But, I would disagree with the answer from @user6726, and would instead take the position that the concept of a pardon inherently implies that one is pardoning someone else. This is why President Nixon, when he resigned, had Vice President Ford, when he became President upon Nixon's resignation, pardon him, rather than pardoning himself. President Bush, in connection with the Iran-Contra scandal also took the position that he did not have the power to pardon himself.

Basically, a pardon is an event that is ordinary conceived of as involving two persons, a giver of the pardon and a recipient. Also, recognizing the power of a President to pardon himself or herself would be to give him or her impunity to disregard the law not just in areas where he or she has Presidential immunity, but in anything that he has ever done in his life. (Also, the President can only pardon federal crimes, not state crimes.)

There is, of course, an academic literature on the subject (which none of the answers in the PoliticsSE refer to and which the other answer here does not refer to). The two leading law review articles addressing the question are:

[C]an the President pardon himself for criminal acts committed while or before holding office?
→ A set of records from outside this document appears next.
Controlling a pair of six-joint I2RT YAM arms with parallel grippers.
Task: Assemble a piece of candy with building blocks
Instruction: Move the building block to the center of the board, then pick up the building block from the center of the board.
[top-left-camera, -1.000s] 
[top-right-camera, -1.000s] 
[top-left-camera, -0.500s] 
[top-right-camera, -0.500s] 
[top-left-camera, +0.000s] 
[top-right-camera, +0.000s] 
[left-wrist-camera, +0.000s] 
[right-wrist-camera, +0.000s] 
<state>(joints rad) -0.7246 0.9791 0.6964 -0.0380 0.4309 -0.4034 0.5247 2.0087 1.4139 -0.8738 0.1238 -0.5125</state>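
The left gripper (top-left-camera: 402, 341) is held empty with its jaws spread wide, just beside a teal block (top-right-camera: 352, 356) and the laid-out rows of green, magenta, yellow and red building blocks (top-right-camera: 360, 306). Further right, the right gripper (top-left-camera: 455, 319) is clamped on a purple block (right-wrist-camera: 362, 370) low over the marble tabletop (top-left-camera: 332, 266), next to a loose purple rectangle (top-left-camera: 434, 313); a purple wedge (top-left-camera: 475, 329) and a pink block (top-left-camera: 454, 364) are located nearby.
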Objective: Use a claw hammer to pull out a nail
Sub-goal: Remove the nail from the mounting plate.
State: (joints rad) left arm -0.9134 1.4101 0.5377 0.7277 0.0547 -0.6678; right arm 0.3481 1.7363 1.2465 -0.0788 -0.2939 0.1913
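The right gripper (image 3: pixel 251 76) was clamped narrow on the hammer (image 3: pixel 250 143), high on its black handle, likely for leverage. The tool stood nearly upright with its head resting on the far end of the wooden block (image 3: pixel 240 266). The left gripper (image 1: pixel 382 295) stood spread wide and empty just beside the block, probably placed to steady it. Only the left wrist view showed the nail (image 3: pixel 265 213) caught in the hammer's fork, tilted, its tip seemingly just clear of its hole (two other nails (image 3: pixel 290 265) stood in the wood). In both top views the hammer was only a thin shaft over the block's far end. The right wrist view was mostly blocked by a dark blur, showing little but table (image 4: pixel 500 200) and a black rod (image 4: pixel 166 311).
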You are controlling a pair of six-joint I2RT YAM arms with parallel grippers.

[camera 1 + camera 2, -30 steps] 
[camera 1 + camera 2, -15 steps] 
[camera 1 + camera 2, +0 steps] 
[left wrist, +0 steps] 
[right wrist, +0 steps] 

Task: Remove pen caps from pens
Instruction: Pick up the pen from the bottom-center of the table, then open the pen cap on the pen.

Article II of the Constitution prohibits a President from using the pardon power to overturn an impeachment.5 The Framers of the Constitution placed only this limitation on the ability of the President to exercise his pardon power,6 and the only sanction for the abuse of the pardon power is the removal of the President through impeachment.7 The Constitution is silent, however, as to whether the President may grant himself a pardon from prosecution and, if so, when such a pardon may be issued.8 In the over 20,000 instances that Presidents have used this exclusive power,9 no President has used this power to pardon himself.10

One viewpoint is that a presidential self-pardon is inherently inconsistent with "natural law," which proclaims that one may not judge oneself.11

This article is cited in Comparative Executive Clemency by Andrew Novak who calls it an unresolved question but believes many legal scholars believe that it is possible.

Leading Constitutional law scholar Adrian Vermeule analyzes but does not resolve the issue in his book "The Constitution of Risk".

A 2017 Vox review from 15 legal experts is here. Their views are mixed and nuanced.

A 2017 op-ed in the Washington Post from a former member of Congress who was involved in the impeachment proceedings for President Nixon says "no."

Another review of expert opinion in 2017 can be found here. This also noted a dispute within the realm of academic legal opinion.

There has also been debate over whether treason is treated differently for pardon power purposes than other federal crimes, but the precedent of the pardons issued after the U.S. Civil War pretty definitively resolved this question in favor of the power of the President to pardon treason, so the nature of the federal offense wouldn't matter.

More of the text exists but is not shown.